Fracking in Britain has already been tried, tested and rejected. What Tice is selling isn’t a plan – it is a gimmick. A showy promise to sound tough while ignoring the obvious. It won’t cut bills. It won’t provide security. It won’t last longer than the first tremor under a terraced street. It will just give Reform UK another headline while the cracks run through the brickwork.
And if it all sounds familiar, it should. Across the Atlantic Trump is bellowing the same “drill” mantra while the world moves on. Reform aren’t offering British answers – they’re importing American slogans and hoping no one notices the cracks beneath their feet.

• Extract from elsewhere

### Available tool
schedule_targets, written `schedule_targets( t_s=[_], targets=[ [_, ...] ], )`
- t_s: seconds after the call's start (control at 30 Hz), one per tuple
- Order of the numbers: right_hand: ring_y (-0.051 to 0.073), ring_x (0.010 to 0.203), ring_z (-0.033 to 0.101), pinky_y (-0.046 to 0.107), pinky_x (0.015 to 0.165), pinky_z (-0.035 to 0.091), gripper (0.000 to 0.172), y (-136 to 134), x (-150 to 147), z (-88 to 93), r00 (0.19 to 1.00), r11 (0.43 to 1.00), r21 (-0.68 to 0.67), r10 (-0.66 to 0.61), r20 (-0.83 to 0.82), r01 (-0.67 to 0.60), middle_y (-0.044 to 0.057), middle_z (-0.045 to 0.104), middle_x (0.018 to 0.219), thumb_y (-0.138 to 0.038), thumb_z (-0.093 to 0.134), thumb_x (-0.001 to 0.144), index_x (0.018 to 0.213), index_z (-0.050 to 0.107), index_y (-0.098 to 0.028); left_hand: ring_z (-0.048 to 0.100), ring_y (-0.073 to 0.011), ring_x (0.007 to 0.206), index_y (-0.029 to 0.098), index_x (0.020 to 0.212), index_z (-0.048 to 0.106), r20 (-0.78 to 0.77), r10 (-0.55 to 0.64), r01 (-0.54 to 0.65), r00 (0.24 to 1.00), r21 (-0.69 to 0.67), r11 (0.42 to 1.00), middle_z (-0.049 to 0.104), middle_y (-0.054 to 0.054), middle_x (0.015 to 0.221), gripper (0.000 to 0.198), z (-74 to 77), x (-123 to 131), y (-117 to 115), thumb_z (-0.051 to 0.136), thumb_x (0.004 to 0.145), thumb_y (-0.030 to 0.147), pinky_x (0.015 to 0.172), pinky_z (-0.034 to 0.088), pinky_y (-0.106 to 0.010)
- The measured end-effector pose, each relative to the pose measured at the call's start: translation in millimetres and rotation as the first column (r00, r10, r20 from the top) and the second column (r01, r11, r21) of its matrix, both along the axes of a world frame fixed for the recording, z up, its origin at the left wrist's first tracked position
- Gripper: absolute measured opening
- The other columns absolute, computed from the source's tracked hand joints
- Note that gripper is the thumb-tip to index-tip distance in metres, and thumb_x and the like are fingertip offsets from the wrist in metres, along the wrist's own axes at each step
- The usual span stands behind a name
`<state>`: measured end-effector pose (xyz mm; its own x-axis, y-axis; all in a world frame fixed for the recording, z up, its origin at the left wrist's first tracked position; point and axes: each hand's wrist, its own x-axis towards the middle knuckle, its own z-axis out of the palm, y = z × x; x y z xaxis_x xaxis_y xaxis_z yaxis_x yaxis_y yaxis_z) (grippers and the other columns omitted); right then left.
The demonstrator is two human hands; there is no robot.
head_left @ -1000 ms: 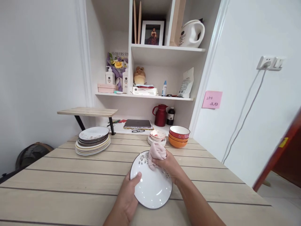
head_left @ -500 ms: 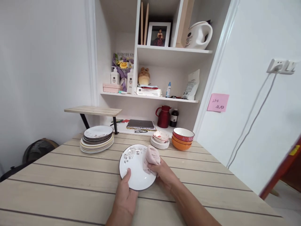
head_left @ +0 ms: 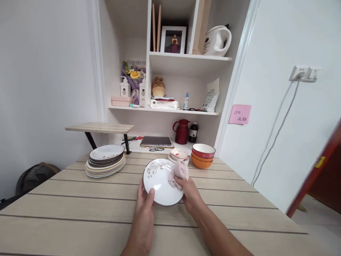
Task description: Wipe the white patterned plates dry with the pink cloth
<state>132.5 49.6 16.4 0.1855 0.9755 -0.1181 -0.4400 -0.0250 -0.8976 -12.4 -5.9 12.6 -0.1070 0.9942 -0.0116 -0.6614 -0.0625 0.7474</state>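
- The left hand (head_left: 144,215) has its fingers closed on the near-left rim of a round white ceramic plate (head_left: 160,193) with a dark edge and grey floral print, thumb over the top face.
- The right hand (head_left: 191,195) pinches a crumpled pale pink cloth (head_left: 179,174) between its fingers, against the plate's right side.
- The plate is above the middle of a pale wooden-plank desk (head_left: 80,209) with dark seams running left to right.
- Far left on the desk stands a stack of white plates (head_left: 106,153); far right, small pink-and-white dishes (head_left: 179,153) sit beside nested red and orange bowls (head_left: 203,158).
- A low wooden riser (head_left: 99,128) on black legs stands behind the plate stack.
- Farther back, a white built-in shelf unit (head_left: 186,57) holds a closed dark grey laptop (head_left: 156,141) and a red jug (head_left: 182,131).
- A square pink paper note (head_left: 239,113) is on the white right wall (head_left: 279,32), below a white socket (head_left: 299,73); a round dark fan (head_left: 38,177) stands at left.
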Motion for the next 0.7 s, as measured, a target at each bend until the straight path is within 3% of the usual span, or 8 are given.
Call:
schedule_targets(
  t_s=[0.1,0.17,0.27,0.37,0.47,0.57,0.63,0.7],
  targets=[
    [0.021,0.07,0.068,0.028,0.056,0.052,0.056,7.7,19.9,2.5,0.99,0.991,0.024,-0.134,-0.038,0.135,0.007,0.074,0.089,-0.025,0.075,0.06,0.114,0.061,-0.016,0.043,-0.0237,0.132,0.035,0.145,0.03,-0.27,0.091,-0.074,0.958,0.071,0.995,0.039,-0.008,0.148,0.065,-3.5,-0.4,0.1,0.058,0.086,0.042,0.108,0.037,-0.039],
    [0.02,0.066,0.067,0.026,0.051,0.05,0.055,10.2,33.3,4.7,0.982,0.982,0.03,-0.188,-0.005,0.188,0.006,0.074,0.086,-0.025,0.073,0.061,0.115,0.062,-0.017,0.041,-0.0258,0.133,0.033,0.144,0.033,-0.507,0.239,-0.161,0.828,0.193,0.968,0.034,-0.01,0.149,0.058,-8.9,0.9,2.0,0.052,0.089,0.037,0.109,0.035,-0.043],
    [0.02,0.064,0.067,0.026,0.05,0.048,0.057,9.8,45.7,9.9,0.976,0.977,0.05,-0.212,0.044,0.21,0.006,0.074,0.085,-0.021,0.07,0.061,0.117,0.061,-0.017,0.032,-0.0294,0.138,0.03,0.142,0.038,-0.704,0.601,-0.231,0.378,0.557,0.798,0.028,-0.013,0.15,0.056,-15.8,5.2,5.6,0.047,0.088,0.02,0.109,0.032,-0.049],
    [0.022,0.071,0.068,0.028,0.055,0.052,0.066,7.3,44.9,15.7,0.985,0.981,0.101,-0.171,0.038,0.167,0.007,0.074,0.092,-0.015,0.067,0.058,0.124,0.056,-0.018,0.022,-0.0348,0.142,0.033,0.142,0.039,-0.652,0.754,-0.031,-0.074,0.757,0.652,0.024,-0.013,0.154,0.066,-14.1,8.8,9.5,0.049,0.082,0.008,0.108,0.026,-0.061],
    [0.023,0.072,0.068,0.029,0.057,0.052,0.072,4.8,37.5,19.3,0.995,0.992,0.09,-0.088,0.047,0.084,0.007,0.073,0.092,-0.013,0.064,0.057,0.128,0.052,-0.019,0.019,-0.0387,0.142,0.035,0.136,0.047,-0.559,0.768,0.172,-0.313,0.762,0.625,0.029,-0.011,0.154,0.069,-3.8,7.0,15.2,0.05,0.078,-0.001,0.105,0.02,-0.07],
    [0.02,0.063,0.066,0.027,0.051,0.049,0.072,2.3,34.2,19.6,0.995,0.999,0.044,-0.009,0.1,0.005,0.006,0.073,0.09,-0.015,0.061,0.058,0.129,0.049,-0.022,0.022,-0.035,0.142,0.032,0.124,0.059,-0.475,0.806,0.351,-0.354,0.731,0.585,0.037,-0.008,0.151,0.056,6.5,-1.7,26.2,0.047,0.081,-0.001,0.108,0.014,-0.071],
    [0.018,0.06,0.063,0.026,0.049,0.046,0.071,0.8,35.0,18.3,0.99,0.999,0.011,0.032,0.138,-0.034,0.005,0.072,0.091,-0.018,0.061,0.06,0.13,0.048,-0.025,0.031,-0.0296,0.14,0.028,0.115,0.064,-0.423,0.871,0.546,-0.252,0.681,0.488,0.046,-0.006,0.146,0.046,7.5,-10.0,38.0,0.044,0.084,0.001,0.112,0.017,-0.065],
    [0.017,0.058,0.061,0.026,0.049,0.045,0.069,-0.2,35.3,16.7,0.986,0.998,-0.031,0.058,0.154,-0.054,0.004,0.071,0.09,-0.022,0.06,0.063,0.13,0.046,-0.027,0.049,-0.0203,0.128,0.025,0.121,0.061,-0.432,0.895,0.699,-0.112,0.606,0.38,0.06,-0.005,0.132,0.047,1.9,-18.3,52.3,0.041,0.086,0.002,0.113,0.031,-0.051]
  ],
)
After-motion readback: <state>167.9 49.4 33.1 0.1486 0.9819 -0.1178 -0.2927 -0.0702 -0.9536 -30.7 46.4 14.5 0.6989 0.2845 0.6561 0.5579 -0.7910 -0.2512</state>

And we don’t have to look far to see why Reform is flogging this dead horse. Follow the money. Since 2019, more than two million quid of their funding has come from fossil fuel investors and climate change deniers. Forty percent of their 2024 war chest was bankrolled by people with their fortunes tied to oil, gas and mining. When your donors are betting against the planet, you don’t get to call it patriotism. You’re just doing their bidding, while the rest of us are left with the cracks in the walls and the clean-up bill.